#### EXERCISE
Scan the records below for the line with "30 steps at" and the line with "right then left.". Repeat those two lines and every line between them exactly, and nothing else.

Segment Start: INFORMATION GIVEN

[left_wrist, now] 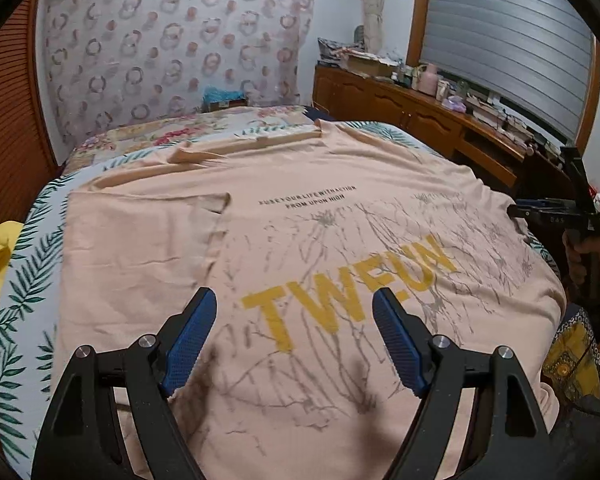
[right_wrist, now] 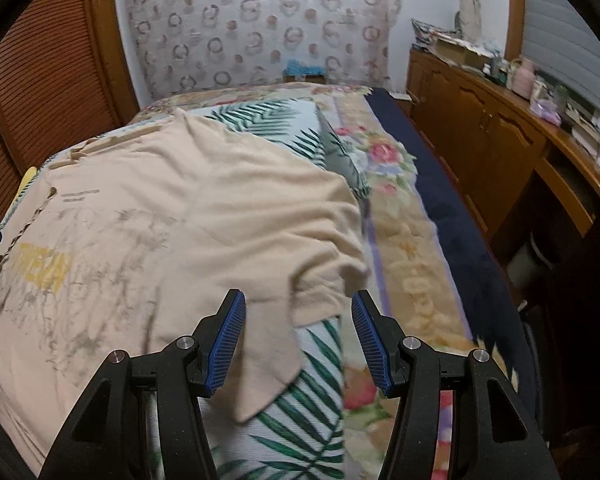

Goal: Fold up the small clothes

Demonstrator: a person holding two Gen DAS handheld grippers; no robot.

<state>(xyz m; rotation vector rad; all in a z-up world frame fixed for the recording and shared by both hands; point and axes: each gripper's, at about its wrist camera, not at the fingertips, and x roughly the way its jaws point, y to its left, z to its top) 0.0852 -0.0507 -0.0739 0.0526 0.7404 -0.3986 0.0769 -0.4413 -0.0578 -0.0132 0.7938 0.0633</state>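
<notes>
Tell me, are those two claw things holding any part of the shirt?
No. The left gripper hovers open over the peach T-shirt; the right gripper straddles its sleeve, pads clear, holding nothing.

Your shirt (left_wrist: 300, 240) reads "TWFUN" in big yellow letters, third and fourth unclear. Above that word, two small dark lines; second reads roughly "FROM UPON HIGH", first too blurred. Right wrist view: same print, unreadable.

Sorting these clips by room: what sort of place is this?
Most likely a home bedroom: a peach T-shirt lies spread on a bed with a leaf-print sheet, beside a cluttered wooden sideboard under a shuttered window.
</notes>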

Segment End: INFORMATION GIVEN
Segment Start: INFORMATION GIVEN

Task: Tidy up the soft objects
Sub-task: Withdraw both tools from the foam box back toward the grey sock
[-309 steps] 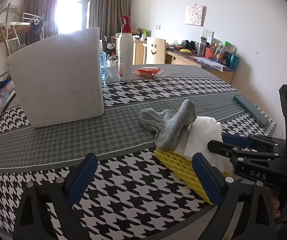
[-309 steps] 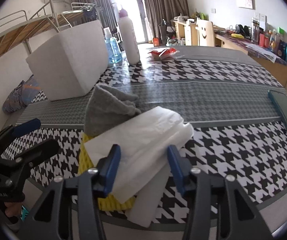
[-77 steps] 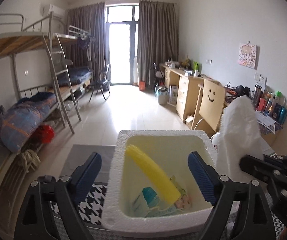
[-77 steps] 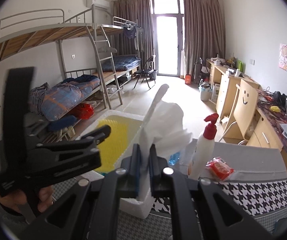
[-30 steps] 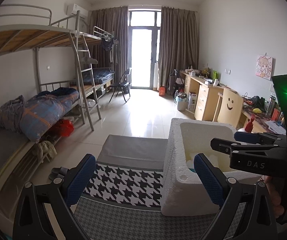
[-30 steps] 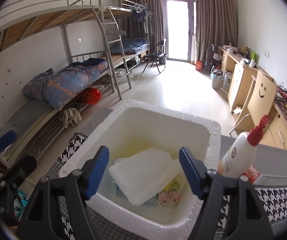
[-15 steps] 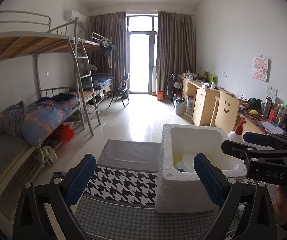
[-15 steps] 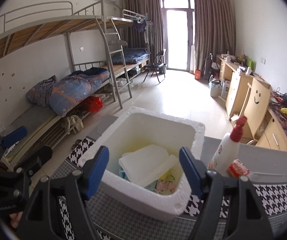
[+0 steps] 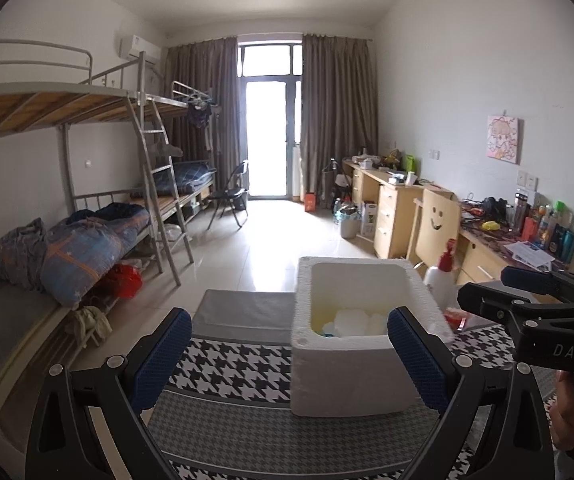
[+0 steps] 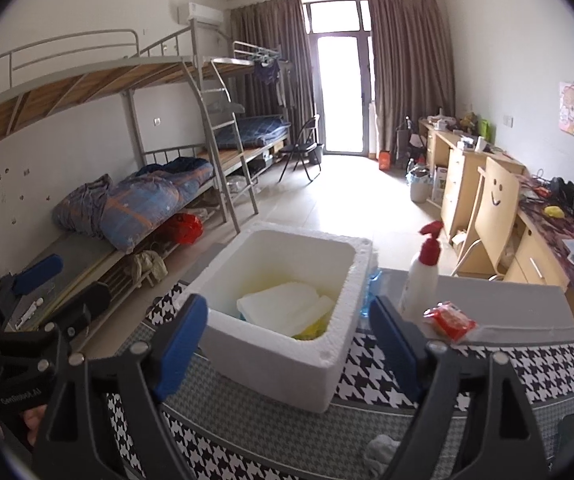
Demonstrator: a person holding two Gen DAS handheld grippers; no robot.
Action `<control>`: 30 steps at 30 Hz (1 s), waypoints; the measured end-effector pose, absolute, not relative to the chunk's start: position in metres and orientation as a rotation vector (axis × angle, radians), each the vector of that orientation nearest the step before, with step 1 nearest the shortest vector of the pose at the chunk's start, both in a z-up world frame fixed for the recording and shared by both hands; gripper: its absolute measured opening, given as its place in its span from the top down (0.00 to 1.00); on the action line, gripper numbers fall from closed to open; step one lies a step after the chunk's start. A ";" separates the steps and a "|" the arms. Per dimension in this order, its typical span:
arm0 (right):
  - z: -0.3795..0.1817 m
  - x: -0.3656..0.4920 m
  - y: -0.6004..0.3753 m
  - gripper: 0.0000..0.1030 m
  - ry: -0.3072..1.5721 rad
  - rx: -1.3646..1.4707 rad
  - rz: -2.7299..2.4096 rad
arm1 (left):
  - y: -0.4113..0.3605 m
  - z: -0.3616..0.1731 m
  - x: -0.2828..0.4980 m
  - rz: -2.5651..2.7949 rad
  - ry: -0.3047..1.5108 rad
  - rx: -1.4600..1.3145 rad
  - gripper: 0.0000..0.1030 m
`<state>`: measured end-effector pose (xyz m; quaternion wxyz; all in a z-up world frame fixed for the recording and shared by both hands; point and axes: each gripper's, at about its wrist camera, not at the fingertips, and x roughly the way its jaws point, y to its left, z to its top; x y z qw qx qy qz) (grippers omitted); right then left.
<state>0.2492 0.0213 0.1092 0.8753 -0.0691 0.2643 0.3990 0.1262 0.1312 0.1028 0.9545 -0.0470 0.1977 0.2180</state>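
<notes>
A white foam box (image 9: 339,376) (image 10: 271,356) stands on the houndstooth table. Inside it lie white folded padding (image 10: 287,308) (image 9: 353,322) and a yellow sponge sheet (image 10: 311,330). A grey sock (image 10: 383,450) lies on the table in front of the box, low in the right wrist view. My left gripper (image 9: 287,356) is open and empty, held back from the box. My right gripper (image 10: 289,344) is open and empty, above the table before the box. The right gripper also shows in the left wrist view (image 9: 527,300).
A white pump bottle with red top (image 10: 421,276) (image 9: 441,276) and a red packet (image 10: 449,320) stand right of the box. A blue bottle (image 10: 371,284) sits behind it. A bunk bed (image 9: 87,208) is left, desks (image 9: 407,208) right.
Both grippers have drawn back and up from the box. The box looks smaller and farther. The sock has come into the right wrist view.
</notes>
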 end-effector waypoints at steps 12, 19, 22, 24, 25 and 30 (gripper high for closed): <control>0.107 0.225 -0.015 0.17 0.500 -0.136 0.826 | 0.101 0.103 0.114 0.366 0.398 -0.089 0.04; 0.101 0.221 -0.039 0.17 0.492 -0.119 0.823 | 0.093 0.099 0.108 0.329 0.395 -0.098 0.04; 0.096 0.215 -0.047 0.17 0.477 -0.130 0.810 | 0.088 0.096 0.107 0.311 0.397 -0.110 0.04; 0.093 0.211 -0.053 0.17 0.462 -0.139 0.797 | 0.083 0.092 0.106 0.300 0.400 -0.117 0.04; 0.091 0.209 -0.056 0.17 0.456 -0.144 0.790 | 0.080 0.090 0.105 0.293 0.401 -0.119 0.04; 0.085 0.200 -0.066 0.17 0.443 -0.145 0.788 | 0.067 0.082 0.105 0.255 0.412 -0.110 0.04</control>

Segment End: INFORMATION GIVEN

#### SOLUTION FOR THIS PROBLEM
Action `<control>`: 30 steps at 30 Hz (1 s), waypoints; the measured end-effector pose, absolute, not relative to the chunk's start: position in metres and orientation as a rotation vector (axis × angle, radians), each the vector of that orientation nearest the step before, with step 1 nearest the shortest vector of the pose at the chunk's start, both in a z-up world frame fixed for the recording and shared by both hands; gripper: its absolute measured opening, given as its place in its span from the top down (0.00 to 1.00); on the action line, gripper numbers fall from closed to open; step one lies a step after the chunk's start. A ";" separates the steps and a "|" the arms. Per dimension in this order, its typical span:
arm0 (right):
  - z: -0.3795..0.1817 m
  - x: -0.3656..0.4920 m
  - y: -0.6004..0.3753 m
  - gripper: 0.0000..0.1030 m
  - ry: -0.3072..1.5721 rad
  - rx: -1.3646..1.4707 rad
  - rz: -2.7299..2.4096 rad
arm1 (left):
  - y: -0.4113..0.3605 m
  - z: -0.3616..0.1731 m
  - x: -0.2828..0.4980 m
  - rz: -2.5651..2.7949 rad
  - ry: -0.3047..1.5108 rad
  - rx: -1.4600..1.3145 rad
  - gripper: 0.0000..0.1030 m
`<state>`: measured end-effector pose (xyz m; quaternion wxyz; all in a z-up world frame fixed for the recording and shared by both hands; point and axes: each gripper's, at about its wrist camera, not at the fingertips, and x roughly the way its jaws point, y to its left, z to its top; x y z qw qx qy qz) (grippers omitted); right then left.

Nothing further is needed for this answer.